She says, "I think the average income in a region would affect the house prices in that region.

So I think the income is the independent variable and that should go on the horizontal axis." So here is Aisha's scatter graph with the median annual income on the horizontal axis and the median house prices on the vertical axis.

It's still got the same shape, but the axes are plotted the other way around.

So here we have our two ideas from Alex and Aisha.

Alex thinks that the house prices are the independent variable and it affects how much people earn.

And Aisha thinks the income is the independent variable and it affects how much a house costs in a region.

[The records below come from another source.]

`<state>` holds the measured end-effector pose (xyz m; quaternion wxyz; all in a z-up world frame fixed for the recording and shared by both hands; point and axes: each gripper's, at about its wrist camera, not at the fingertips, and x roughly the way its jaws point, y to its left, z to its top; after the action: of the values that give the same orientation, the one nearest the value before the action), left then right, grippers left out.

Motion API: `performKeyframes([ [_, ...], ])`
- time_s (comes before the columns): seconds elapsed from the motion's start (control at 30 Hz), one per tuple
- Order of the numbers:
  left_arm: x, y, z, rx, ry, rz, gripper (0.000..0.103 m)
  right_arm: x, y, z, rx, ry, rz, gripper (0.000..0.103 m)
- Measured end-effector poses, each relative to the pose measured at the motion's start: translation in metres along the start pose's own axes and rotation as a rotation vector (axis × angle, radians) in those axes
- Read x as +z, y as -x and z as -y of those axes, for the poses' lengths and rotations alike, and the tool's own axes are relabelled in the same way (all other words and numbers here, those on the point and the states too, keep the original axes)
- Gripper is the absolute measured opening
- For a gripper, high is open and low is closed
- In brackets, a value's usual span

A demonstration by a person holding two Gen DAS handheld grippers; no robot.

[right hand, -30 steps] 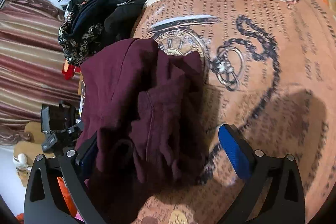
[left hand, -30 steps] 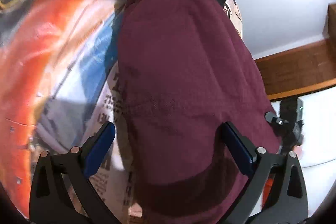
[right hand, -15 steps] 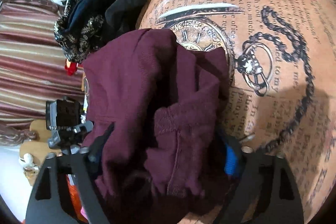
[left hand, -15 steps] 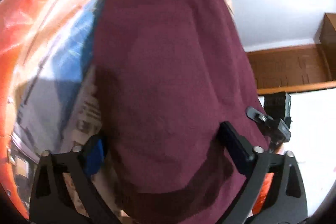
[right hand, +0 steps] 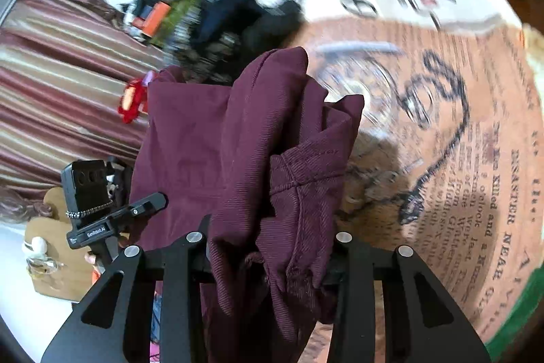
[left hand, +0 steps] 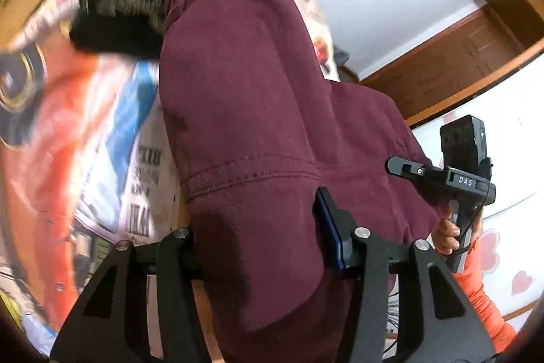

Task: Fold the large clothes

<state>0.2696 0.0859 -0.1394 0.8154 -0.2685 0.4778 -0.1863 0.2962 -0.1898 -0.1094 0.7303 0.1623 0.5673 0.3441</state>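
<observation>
Both grippers were closing on the maroon garment point(left hand: 244, 111), left gripper point(left hand: 258, 237) and right gripper point(right hand: 268, 247) each with bunched cloth between its jaws, long axis running far toward the dark clothes pile point(right hand: 217, 33) over the printed bedspread point(right hand: 476, 159).

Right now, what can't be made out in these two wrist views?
- Left wrist: left gripper's left pad, behind the maroon garment.
- Right wrist: both right gripper pads, buried in bunched cloth; jaws closing.
- Both: dark clothes pile, motion-blurred.
- Both: garment's type, bunched and cut off below.
</observation>
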Motion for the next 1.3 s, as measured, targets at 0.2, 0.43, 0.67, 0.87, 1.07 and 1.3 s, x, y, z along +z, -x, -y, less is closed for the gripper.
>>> performKeyframes([
  [0.2, 0.04, 0.082, 0.03, 0.026, -0.108, 0.122, 0.05, 0.023, 0.035, -0.074, 0.021, 0.133, 0.144, 0.034],
  [0.43, 0.126, 0.146, 0.034, 0.065, -0.215, 0.224, 0.05, 0.096, 0.027, -0.139, 0.06, 0.206, 0.255, 0.034],
  [0.67, 0.216, 0.131, -0.041, 0.06, -0.159, 0.251, 0.051, 0.174, -0.021, -0.143, 0.093, 0.194, 0.271, 0.034],
  [0.87, 0.27, 0.061, -0.114, 0.095, -0.069, 0.187, 0.055, 0.226, -0.093, -0.101, 0.095, 0.099, 0.223, 0.035],
  [1.07, 0.267, -0.016, -0.176, 0.239, 0.019, 0.039, 0.076, 0.234, -0.172, -0.043, -0.046, 0.053, 0.086, 0.048],
  [1.3, 0.244, 0.019, -0.147, 0.389, -0.062, 0.131, 0.087, 0.211, -0.125, -0.049, -0.212, 0.158, 0.184, 0.059],
])
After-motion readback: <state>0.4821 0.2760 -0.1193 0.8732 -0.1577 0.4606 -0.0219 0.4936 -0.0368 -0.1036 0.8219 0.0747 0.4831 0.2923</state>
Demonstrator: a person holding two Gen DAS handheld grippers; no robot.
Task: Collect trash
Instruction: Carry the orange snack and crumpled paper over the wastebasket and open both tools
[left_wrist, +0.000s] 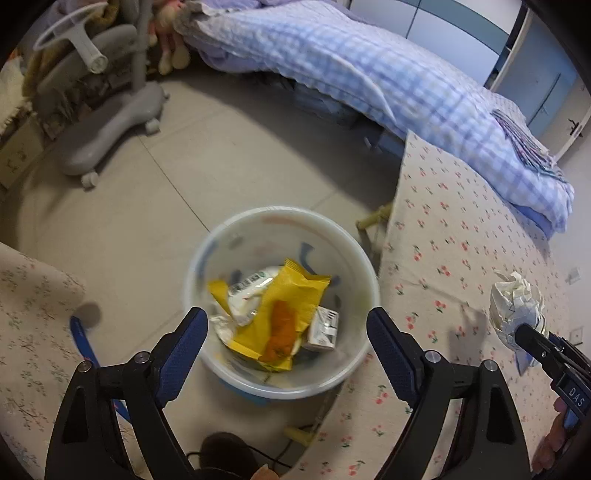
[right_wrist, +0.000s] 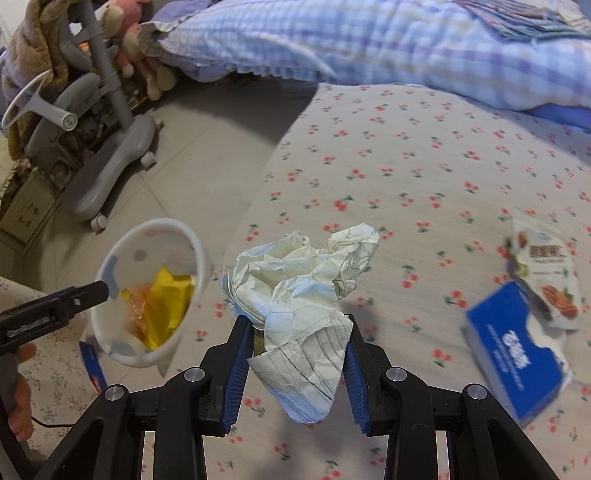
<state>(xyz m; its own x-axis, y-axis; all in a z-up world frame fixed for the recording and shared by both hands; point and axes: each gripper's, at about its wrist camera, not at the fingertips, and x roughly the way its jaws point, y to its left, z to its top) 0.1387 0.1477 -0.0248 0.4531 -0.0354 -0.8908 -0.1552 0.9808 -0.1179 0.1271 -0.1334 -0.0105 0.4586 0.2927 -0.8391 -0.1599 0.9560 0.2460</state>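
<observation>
The right gripper (right_wrist: 295, 365) is clenched on the paper wad (right_wrist: 303, 295) above the table (right_wrist: 424, 155), the bin (right_wrist: 155, 291) low to its left, beneath the spread, empty left gripper (left_wrist: 286, 343).

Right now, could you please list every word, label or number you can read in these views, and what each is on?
"DAS": label on the right gripper body.
Blue box: white print, too blurred to read.
Snack packet: blurred.
White wrapper in the bin: unreadable.
Crumpled paper: only ruled lines.
</observation>
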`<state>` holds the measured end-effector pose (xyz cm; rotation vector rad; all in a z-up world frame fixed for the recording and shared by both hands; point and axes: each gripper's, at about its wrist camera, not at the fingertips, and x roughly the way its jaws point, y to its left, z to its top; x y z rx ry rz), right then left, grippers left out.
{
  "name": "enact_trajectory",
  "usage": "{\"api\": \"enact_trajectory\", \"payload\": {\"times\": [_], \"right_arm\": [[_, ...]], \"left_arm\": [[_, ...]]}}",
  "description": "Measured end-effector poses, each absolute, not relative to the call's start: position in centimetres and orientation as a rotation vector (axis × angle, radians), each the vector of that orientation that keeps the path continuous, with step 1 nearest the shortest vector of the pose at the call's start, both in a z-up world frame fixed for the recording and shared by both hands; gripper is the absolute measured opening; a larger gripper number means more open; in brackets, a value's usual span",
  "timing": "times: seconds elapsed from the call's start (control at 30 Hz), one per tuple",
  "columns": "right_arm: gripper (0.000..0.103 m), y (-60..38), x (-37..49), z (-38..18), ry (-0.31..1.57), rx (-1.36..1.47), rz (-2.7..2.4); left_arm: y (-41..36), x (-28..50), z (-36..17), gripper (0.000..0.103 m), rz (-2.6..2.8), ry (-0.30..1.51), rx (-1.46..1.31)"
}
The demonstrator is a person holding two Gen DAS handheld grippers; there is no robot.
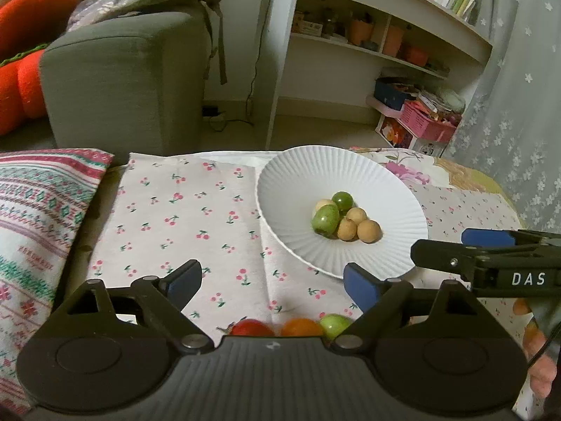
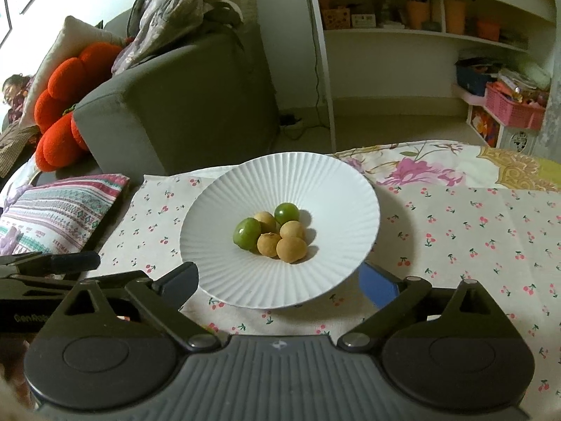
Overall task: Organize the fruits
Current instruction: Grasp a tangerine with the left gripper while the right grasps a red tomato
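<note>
Left wrist view: the left claw (image 1: 271, 282) is released, fingers wide apart, nothing between them. It hangs over the cherry-print cloth (image 1: 175, 217) on the table, near side of the white plate (image 1: 298, 175). In the plate's dip: two green fruits (image 1: 326, 221) and a cluster of tan round fruits (image 1: 368, 231), all touching. Three loose fruits sit on the cloth just below the claw, well short of the plate and half hidden by the claw body: a red one (image 1: 251, 327), an orange one (image 1: 301, 327), a small green one (image 1: 335, 324). The right claw (image 1: 487, 245) enters from the right, beside the plate's near-right rim; from here I cannot tell its state.

Right wrist view: the right claw (image 2: 278, 280) is released, fingers spread either side of the plate's near rim, empty. Plate (image 2: 280, 172) straight ahead, same six fruits piled in the middle. The loose three are not visible here.

Step, as a judgement: part-way through, plate holds some fruit, three left to move. Next move likely calls for the left claw to drop and pull back toward the loose fruits, then clench on one.

Fruits are near round, no clear long axis; which way they point cannot be told.
</note>
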<state>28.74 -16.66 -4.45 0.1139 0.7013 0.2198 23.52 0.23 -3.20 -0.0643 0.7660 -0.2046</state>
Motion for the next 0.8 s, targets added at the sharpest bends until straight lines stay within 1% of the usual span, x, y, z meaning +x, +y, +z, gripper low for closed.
{"api": "enact_trajectory", "payload": {"times": [0.07,0.2,0.4,0.53,0.63,0.67,0.73,0.8], "right_arm": [[0.098,-16.5,28.4,-4.2,0.701,0.106,0.228],[0.097,-15.9,27.7,-3.9,0.696,0.083,0.247],[0.090,-15.1,27.1,-4.4,0.736,0.090,0.300],[0.079,-14.1,26.9,-5.2,0.781,0.081,0.342],[0.074,-13.3,26.5,-5.6,0.812,0.078,0.383],[0.069,-13.1,26.4,-5.8,0.821,0.072,0.391],[0.064,-12.7,26.3,-6.0,0.832,0.057,0.405],[0.062,-12.6,26.3,-6.4,0.847,0.055,0.417]], "left_arm": [[0.9,23.1,-3.1,0.083,-0.196,0.763,-0.072],[2.5,22.2,-3.2,0.083,-0.164,0.765,-0.095],[5.1,20.8,-4.3,0.083,-0.123,0.791,-0.162],[5.7,19.9,-4.9,0.083,-0.117,0.803,-0.159],[5.6,19.5,-5.3,0.082,-0.124,0.811,-0.142],[5.5,19.5,-5.4,0.081,-0.134,0.816,-0.136],[5.3,19.3,-5.6,0.080,-0.145,0.822,-0.127],[5.2,19.4,-5.9,0.077,-0.157,0.836,-0.116]]}}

Who do you agree with out of those two ideas? Pause the video while you think about it and press play when you're ready to continue.

So, I wonder what are your thoughts.

You may have had a particularly strong idea one way or the other, or you may have not had any idea at all and be completely unsure about which one is affecting the other.

And if you are unsure, that's absolutely fine.

The chances are you probably haven't had a lot of experience working with house prices and annual income data.

And if that's the case, it might not be clear to you which one is affecting the other.

Sometimes it may be clear to you which variable is the independent variable and which one is the dependent variable.

However, sometimes you may not be sure which variable might be affecting the other, especially if you do not have sufficient experience or knowledge in the subject matter.

If you are unsure in these situations, try and think about which variable seems the most likely to you to be affecting the other variable and have that as your independent variable and plot that on the horizontal axis.

But don't worry too much about getting it wrong because if you plot the axes the other way around, it shouldn't affect your interpretations of the data too much.

So let's hear an explanation from Aisha now about what she thought.

She says, "I think that people with higher incomes would have more money to spend on houses, so it would seem more likely that the average income in a region would affect the house prices in that region rather than the other way around.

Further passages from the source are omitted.